Copy out, from the data below, each line in which the word "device" occurs.

::::

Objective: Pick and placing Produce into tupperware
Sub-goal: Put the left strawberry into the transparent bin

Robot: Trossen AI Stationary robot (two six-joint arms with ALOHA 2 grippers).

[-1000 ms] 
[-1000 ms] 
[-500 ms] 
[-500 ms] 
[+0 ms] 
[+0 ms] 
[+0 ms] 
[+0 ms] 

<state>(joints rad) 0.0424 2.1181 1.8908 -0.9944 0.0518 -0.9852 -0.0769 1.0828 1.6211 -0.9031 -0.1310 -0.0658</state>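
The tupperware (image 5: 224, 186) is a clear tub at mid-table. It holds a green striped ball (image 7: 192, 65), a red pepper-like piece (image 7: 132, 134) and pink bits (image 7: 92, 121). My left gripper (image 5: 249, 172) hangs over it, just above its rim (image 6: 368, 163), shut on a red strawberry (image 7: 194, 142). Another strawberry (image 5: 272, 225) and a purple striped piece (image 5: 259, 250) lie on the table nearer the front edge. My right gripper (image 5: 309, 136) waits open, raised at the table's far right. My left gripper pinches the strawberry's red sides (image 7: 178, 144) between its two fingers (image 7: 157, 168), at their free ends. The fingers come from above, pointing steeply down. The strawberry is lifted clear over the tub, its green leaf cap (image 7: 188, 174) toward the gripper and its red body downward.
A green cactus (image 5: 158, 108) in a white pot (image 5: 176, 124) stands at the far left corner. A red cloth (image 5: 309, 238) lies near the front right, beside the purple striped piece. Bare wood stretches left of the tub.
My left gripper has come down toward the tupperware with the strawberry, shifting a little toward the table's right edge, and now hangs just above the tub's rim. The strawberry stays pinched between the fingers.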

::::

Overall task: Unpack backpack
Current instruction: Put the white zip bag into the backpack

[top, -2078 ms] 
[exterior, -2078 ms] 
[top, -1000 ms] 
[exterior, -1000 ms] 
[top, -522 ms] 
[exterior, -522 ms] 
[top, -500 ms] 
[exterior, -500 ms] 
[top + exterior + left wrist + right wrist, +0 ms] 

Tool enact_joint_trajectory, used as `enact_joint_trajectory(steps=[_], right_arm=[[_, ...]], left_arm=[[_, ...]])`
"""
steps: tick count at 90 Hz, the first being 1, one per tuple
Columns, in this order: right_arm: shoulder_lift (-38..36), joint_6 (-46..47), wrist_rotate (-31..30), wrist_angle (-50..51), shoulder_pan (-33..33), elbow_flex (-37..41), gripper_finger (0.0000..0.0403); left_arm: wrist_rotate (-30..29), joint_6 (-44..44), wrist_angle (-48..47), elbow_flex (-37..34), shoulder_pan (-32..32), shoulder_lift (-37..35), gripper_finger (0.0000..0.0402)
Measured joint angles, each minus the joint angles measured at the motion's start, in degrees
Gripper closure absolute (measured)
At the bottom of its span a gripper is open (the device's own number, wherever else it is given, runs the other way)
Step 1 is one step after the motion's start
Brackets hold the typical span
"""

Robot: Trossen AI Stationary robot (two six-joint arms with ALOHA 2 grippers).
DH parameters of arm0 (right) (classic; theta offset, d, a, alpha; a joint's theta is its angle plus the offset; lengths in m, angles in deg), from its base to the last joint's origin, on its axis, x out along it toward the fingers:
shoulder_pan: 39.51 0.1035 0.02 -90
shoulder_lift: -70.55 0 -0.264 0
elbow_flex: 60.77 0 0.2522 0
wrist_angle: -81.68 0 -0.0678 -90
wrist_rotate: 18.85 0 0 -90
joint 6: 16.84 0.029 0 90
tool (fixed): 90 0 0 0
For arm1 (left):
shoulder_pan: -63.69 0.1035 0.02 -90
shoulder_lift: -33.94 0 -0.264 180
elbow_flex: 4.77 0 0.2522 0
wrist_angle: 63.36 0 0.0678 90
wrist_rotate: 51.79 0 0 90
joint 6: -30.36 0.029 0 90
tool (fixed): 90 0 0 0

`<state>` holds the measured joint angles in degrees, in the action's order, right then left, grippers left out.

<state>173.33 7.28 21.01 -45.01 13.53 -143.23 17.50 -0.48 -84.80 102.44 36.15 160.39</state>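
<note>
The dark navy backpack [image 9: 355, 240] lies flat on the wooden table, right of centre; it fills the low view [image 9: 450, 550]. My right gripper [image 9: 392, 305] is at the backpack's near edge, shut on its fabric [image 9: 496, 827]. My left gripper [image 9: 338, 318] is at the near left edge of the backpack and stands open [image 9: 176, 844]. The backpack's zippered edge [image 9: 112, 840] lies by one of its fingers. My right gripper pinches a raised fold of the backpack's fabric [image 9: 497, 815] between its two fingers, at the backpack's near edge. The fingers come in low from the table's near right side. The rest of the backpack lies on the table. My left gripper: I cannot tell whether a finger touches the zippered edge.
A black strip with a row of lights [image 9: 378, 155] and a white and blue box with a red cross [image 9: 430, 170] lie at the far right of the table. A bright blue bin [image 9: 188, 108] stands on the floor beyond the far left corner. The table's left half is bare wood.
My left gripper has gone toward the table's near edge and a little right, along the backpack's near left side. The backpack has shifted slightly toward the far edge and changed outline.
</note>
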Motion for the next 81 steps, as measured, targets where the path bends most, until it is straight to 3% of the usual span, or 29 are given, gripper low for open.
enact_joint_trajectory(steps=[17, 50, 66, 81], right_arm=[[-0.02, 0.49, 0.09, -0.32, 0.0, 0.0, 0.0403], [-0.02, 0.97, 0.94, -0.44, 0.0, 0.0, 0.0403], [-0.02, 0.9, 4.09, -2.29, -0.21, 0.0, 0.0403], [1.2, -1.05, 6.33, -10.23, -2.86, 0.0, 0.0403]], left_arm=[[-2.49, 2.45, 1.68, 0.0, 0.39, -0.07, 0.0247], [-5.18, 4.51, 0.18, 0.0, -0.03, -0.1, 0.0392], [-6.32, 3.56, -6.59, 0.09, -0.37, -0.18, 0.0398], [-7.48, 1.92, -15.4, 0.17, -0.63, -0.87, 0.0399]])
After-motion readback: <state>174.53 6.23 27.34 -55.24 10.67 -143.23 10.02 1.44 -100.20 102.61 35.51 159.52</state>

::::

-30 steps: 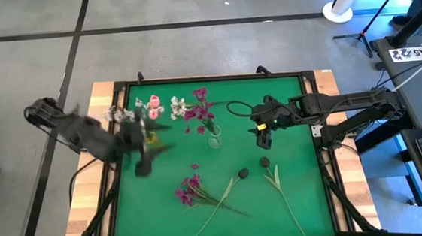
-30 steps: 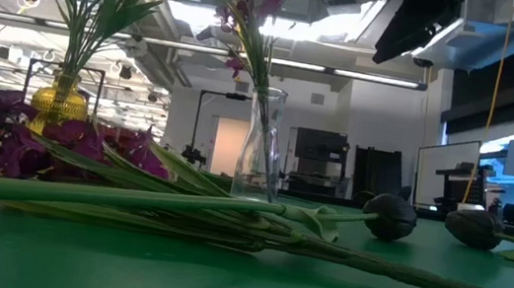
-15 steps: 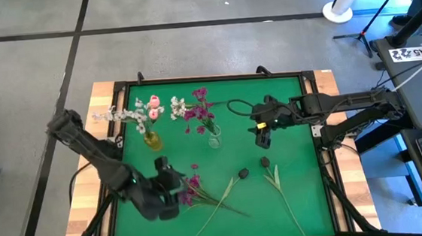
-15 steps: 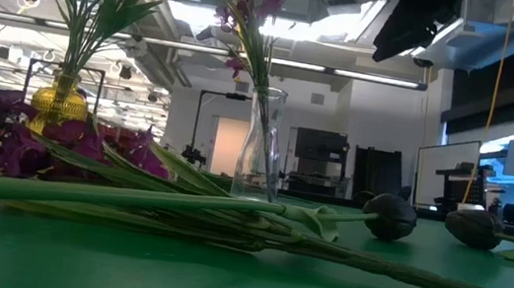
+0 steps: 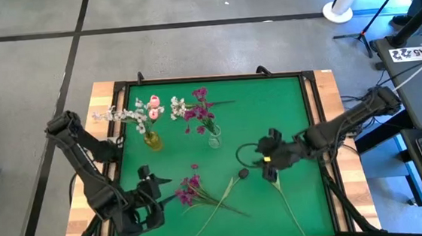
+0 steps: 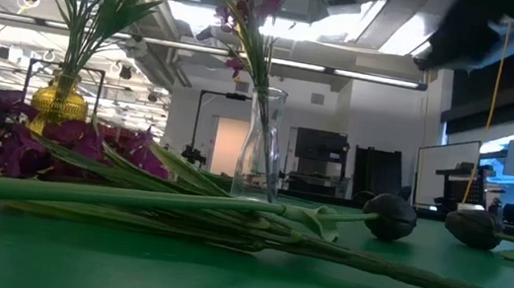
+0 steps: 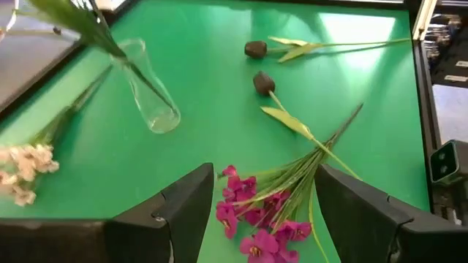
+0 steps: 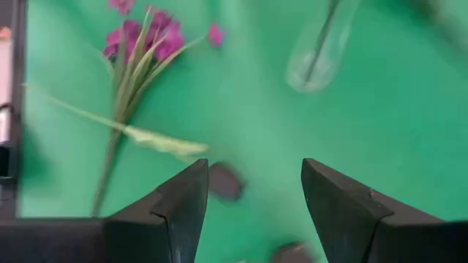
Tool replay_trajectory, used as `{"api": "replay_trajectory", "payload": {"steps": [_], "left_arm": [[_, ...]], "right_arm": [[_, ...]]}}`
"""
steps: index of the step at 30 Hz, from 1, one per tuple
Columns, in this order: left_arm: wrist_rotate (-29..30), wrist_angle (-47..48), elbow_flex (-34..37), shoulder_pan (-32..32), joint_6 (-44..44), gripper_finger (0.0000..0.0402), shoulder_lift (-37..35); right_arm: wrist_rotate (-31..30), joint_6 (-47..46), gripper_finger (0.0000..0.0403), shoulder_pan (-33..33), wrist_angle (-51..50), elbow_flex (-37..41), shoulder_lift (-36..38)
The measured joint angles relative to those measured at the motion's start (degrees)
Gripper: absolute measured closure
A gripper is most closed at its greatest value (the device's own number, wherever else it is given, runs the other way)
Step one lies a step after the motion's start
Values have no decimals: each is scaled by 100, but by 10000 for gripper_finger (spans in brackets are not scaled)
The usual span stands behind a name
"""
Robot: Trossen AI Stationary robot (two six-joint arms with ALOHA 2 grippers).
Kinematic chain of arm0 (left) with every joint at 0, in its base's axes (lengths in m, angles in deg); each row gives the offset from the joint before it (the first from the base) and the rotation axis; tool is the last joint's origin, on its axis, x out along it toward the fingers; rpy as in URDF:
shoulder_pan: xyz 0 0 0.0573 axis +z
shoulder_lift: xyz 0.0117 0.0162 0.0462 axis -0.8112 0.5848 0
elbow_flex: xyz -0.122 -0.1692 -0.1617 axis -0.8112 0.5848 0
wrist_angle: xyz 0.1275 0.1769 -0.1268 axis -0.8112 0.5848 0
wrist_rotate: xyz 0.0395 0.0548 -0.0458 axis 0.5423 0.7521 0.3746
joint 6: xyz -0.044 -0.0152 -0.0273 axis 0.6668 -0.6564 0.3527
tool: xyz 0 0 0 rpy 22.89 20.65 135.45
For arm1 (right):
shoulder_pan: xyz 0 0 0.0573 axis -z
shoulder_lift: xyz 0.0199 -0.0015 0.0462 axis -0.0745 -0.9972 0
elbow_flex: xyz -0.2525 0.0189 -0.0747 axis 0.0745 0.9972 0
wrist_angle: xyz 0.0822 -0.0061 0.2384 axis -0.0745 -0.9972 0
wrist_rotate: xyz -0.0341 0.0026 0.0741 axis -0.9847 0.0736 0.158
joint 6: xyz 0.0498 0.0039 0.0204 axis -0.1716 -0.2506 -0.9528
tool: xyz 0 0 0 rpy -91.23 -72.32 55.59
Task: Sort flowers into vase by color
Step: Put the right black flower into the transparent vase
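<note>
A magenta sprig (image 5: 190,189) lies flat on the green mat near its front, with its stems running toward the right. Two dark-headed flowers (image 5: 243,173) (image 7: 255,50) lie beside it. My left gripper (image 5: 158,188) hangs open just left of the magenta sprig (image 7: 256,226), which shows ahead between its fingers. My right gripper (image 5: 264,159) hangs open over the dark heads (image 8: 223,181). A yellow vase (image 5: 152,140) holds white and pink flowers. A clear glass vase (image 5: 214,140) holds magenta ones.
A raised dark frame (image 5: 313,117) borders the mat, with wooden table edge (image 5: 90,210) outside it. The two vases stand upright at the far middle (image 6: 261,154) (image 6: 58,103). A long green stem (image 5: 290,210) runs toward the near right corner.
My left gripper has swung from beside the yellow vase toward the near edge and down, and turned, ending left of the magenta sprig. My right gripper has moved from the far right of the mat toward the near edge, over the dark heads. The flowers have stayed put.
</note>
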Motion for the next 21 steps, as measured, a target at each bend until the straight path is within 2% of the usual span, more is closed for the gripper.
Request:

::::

• RESULT:
At the bottom of its span a gripper is open (the device's own number, wherever else it is given, runs the other way)
A gripper is most closed at its greatest value (the device's own number, wherever else it is given, runs the other way)

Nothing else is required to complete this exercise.